On May 18, 2017, the Trump administration officially notified Congress of its intent to renegotiate NAFTA. A Federal Register notice was also published with the Office of the U.S. Trade Representative (USTR) accepting public comments on the direction, focus, and content of the NAFTA negotiations. The comment period ended June 14.

From USMEF’s standpoint, it is absolutely essential that U.S. negotiators protect the benefits that NAFTA has delivered for U.S. red meat exports and work to maintain duty-free access for these products in Mexico and Canada. The U.S. industry must be prepared to defend the favorable terms currently in place for U.S. meat and explain the importance of the Mexican and Canadian markets, which currently take about 40 percent of U.S. pork export volume and 30 percent of our beef exports. (In 2016, the combined value of those exports was $3.9 billion.) In addition, USMEF noted in its comments that NAFTA’s chapter on sanitary and phytosanitary measures should be strengthened and that the agreement should accommodate e-commerce.

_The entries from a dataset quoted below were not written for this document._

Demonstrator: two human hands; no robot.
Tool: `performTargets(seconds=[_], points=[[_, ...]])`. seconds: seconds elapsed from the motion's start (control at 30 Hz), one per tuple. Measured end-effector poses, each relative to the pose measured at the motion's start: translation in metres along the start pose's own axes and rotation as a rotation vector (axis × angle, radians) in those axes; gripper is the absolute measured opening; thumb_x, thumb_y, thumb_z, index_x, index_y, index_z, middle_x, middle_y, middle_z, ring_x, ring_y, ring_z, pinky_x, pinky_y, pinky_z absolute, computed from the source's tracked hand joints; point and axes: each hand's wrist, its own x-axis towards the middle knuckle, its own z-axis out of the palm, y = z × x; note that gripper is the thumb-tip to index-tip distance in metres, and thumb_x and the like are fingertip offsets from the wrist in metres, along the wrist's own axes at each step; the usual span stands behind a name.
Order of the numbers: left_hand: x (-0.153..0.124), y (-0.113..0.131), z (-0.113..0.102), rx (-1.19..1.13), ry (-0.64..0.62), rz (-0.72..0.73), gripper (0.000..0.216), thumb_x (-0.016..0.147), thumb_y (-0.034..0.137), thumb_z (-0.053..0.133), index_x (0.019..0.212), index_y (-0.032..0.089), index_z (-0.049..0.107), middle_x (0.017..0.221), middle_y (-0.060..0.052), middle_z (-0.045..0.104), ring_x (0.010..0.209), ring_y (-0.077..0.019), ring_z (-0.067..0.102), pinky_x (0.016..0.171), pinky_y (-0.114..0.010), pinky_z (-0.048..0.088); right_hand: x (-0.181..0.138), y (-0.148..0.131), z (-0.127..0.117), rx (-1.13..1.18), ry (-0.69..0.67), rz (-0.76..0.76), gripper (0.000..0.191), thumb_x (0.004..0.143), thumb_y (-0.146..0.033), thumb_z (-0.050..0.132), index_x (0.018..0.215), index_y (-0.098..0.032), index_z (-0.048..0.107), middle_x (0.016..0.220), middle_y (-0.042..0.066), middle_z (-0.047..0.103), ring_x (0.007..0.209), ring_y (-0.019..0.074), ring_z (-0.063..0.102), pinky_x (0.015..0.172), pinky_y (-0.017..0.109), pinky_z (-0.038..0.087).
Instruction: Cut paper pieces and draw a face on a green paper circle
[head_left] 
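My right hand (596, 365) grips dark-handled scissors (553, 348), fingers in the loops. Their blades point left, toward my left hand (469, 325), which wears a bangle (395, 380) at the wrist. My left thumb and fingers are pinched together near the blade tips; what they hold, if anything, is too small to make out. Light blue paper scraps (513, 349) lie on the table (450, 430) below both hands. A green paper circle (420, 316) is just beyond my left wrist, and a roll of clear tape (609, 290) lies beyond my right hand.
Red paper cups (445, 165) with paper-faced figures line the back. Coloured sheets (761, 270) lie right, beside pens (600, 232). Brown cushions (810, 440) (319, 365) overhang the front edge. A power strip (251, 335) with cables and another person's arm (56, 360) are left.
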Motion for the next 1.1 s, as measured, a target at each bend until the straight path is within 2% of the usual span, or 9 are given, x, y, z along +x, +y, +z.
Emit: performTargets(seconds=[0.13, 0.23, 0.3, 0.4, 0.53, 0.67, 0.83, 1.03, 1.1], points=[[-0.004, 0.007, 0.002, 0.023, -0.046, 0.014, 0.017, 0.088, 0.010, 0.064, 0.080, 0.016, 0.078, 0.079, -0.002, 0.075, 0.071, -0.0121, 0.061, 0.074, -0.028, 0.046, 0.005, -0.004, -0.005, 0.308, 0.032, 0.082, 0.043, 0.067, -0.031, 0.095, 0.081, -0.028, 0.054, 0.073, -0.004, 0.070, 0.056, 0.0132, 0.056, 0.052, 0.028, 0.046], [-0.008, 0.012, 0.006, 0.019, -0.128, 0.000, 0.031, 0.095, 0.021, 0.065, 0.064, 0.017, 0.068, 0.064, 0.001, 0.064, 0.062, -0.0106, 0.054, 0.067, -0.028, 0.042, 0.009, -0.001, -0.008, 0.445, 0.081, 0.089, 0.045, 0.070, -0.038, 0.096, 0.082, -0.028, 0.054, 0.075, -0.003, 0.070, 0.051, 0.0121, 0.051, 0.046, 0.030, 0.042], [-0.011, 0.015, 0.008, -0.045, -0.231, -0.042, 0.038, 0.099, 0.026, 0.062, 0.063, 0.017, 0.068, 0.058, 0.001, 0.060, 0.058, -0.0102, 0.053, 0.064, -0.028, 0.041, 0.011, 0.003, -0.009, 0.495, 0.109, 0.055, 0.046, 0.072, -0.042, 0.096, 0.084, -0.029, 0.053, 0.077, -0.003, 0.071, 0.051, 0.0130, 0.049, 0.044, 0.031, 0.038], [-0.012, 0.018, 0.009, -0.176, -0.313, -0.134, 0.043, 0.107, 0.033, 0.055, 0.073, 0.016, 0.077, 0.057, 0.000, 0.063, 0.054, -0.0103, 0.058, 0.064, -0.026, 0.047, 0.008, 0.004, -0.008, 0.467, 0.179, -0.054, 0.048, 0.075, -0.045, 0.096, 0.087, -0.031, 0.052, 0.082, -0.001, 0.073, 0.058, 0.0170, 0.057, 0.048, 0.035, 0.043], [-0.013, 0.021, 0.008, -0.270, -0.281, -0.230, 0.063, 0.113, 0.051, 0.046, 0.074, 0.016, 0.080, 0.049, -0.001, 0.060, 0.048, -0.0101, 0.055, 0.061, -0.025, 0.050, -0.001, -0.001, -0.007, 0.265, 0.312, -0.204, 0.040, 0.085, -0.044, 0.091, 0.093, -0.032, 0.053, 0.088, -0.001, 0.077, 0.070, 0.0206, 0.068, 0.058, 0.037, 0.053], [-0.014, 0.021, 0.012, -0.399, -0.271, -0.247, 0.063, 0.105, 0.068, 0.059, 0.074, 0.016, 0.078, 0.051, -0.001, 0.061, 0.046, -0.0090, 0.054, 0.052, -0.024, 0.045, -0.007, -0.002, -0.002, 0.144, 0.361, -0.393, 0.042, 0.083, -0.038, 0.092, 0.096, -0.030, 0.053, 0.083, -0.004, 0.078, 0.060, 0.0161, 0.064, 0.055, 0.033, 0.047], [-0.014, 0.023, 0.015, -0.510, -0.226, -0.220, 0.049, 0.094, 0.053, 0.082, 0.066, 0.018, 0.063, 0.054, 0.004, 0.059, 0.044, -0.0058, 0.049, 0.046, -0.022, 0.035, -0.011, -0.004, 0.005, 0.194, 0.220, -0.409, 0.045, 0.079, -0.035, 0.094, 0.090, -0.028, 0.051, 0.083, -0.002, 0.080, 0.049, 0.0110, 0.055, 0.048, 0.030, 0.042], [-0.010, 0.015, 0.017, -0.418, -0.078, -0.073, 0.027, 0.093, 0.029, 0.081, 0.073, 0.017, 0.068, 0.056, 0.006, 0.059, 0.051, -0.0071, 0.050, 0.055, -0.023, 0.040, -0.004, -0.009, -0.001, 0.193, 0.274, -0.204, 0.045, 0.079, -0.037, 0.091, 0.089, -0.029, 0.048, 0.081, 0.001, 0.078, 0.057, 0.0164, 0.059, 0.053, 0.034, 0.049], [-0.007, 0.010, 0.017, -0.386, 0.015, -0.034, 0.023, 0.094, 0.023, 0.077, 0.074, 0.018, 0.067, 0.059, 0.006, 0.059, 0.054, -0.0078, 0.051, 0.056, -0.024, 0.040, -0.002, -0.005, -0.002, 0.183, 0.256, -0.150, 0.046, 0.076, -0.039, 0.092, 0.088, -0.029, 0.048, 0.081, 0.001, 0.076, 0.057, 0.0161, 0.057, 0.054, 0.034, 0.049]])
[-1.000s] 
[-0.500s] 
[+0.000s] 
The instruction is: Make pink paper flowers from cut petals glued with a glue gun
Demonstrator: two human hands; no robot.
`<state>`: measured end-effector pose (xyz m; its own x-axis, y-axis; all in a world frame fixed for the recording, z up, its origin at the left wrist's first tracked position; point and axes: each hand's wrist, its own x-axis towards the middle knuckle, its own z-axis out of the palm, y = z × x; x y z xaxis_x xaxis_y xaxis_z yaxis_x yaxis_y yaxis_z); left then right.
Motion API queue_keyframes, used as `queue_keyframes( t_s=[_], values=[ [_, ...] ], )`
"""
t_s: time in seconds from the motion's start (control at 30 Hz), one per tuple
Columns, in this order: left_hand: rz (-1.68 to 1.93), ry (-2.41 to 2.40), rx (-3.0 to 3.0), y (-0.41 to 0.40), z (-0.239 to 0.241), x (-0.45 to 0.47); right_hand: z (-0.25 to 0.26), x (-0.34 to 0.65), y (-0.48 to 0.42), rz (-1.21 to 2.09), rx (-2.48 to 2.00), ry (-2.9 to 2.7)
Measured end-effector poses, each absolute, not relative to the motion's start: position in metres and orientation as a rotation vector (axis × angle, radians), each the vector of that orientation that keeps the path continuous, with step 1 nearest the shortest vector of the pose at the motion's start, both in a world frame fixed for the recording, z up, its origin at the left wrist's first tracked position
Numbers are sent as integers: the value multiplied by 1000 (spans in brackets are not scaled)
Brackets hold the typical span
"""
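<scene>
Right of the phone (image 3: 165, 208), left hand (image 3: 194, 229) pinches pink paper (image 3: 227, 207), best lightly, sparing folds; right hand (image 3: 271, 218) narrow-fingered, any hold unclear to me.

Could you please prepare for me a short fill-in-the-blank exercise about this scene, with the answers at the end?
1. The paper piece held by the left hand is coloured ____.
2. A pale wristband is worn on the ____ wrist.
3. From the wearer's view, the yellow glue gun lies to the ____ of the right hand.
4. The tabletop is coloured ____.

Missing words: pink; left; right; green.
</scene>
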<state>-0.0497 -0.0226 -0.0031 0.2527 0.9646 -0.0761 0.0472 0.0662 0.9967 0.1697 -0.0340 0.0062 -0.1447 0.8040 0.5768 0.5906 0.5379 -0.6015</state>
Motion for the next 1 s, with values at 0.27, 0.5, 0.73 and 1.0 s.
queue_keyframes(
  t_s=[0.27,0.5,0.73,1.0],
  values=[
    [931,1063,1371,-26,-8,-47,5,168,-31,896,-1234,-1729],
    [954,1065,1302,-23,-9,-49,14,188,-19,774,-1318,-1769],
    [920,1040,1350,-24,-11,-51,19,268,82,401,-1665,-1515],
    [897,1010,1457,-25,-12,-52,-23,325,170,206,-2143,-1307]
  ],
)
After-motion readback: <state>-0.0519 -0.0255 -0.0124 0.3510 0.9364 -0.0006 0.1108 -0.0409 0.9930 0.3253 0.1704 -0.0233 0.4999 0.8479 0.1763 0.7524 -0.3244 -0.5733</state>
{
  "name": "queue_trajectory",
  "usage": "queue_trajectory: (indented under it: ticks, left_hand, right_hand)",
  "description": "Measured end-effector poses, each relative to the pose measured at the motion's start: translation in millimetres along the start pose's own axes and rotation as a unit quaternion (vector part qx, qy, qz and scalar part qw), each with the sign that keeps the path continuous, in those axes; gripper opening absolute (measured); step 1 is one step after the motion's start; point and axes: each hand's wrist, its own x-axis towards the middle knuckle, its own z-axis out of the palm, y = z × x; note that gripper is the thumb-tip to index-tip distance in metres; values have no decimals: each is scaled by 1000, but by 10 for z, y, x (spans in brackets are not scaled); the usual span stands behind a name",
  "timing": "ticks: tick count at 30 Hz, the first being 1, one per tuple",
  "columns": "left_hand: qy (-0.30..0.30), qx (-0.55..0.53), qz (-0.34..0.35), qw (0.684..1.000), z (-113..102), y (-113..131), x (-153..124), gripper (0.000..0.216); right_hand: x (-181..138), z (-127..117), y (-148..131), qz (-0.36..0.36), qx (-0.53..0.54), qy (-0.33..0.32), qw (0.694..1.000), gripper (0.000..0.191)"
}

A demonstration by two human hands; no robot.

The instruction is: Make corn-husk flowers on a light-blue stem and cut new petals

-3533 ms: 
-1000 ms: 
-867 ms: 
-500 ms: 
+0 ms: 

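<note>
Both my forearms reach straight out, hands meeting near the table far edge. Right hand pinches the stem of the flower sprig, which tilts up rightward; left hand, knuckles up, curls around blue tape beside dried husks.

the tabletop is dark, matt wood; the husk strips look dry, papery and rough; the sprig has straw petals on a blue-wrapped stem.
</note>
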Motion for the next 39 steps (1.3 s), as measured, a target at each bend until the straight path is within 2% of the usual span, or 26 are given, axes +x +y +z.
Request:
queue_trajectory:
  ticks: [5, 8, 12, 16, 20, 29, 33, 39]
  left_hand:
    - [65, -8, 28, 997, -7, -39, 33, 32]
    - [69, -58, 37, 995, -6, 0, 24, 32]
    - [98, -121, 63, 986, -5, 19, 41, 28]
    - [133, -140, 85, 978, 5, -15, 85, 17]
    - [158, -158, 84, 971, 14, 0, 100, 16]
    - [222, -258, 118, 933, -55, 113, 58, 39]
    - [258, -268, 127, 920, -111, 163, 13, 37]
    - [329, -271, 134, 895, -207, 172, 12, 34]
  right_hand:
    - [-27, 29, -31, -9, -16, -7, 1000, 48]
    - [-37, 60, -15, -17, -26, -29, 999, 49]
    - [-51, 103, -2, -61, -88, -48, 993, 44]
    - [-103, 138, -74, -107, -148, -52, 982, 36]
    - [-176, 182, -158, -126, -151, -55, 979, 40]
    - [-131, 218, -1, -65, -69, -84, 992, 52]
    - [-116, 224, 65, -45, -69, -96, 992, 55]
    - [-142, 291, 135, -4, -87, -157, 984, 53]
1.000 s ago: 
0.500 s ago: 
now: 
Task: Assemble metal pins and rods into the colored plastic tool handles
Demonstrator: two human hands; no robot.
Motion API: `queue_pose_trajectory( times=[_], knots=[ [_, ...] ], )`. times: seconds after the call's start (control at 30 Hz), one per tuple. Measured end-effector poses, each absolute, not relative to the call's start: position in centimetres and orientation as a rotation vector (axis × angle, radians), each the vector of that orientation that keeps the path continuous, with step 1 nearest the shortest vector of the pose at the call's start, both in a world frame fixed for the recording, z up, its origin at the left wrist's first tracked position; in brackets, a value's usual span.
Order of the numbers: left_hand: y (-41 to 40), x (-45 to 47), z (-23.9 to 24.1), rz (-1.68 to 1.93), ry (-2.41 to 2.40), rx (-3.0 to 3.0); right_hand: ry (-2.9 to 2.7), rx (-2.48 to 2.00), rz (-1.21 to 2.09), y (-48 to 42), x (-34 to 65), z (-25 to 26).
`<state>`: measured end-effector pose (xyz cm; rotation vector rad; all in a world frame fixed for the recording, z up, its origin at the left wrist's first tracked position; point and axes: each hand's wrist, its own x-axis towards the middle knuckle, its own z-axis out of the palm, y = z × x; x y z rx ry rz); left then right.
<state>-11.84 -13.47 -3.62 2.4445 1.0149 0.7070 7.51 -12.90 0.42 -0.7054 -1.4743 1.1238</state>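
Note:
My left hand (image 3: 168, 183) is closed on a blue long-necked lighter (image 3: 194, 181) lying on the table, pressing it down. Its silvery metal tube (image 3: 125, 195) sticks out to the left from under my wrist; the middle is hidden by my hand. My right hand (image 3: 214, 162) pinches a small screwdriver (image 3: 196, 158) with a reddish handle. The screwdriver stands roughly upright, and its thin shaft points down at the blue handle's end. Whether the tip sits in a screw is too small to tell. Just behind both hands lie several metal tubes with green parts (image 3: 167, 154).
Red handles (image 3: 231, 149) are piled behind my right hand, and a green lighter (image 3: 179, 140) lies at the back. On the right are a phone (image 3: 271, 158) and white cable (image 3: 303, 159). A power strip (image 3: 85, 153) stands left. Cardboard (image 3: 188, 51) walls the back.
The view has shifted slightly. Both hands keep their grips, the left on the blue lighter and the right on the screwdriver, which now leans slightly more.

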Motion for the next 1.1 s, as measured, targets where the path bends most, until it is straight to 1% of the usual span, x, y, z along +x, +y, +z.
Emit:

UPDATE: On July 17, the Office of the U.S. Trade Representative (USTR) published its list of objectives for the NAFTA renegotiations. On a very positive note, topping the list of objectives for agricultural trade is to maintain existing reciprocal duty-free market access for agricultural goods. USMEF summarized the full list of published objectives in this Exporter Update. The first round of NAFTA negotiations was held Aug. 16-20 in Washington, D.C., with round two held Sept. 1-5 in Mexico City and round three Sept. 23-27 in Ottawa.

UPDATE:The fourth round of NAFTA renegotiations concluded Oct. 17. In a joint statement, U.S. Trade Representative Robert Lighthizer, Canadian Foreign Affairs Minister Chrystia Freeland, and Mexican Secretary of the Economy Ildefonso Guajardo noted that in order to bridge “significant conceptual gaps,” the parties have agreed to a longer intersessional period before the next negotiating round, which will be held Nov. 17-21 in Mexico City. The statement adds that additional rounds will be scheduled through the first quarter of 2018.

In his own closing statement, Lighthizer expressed frustration with the lack of progress on certain NAFTA chapters, citing digital trade, telecommunications and anticorruption as examples.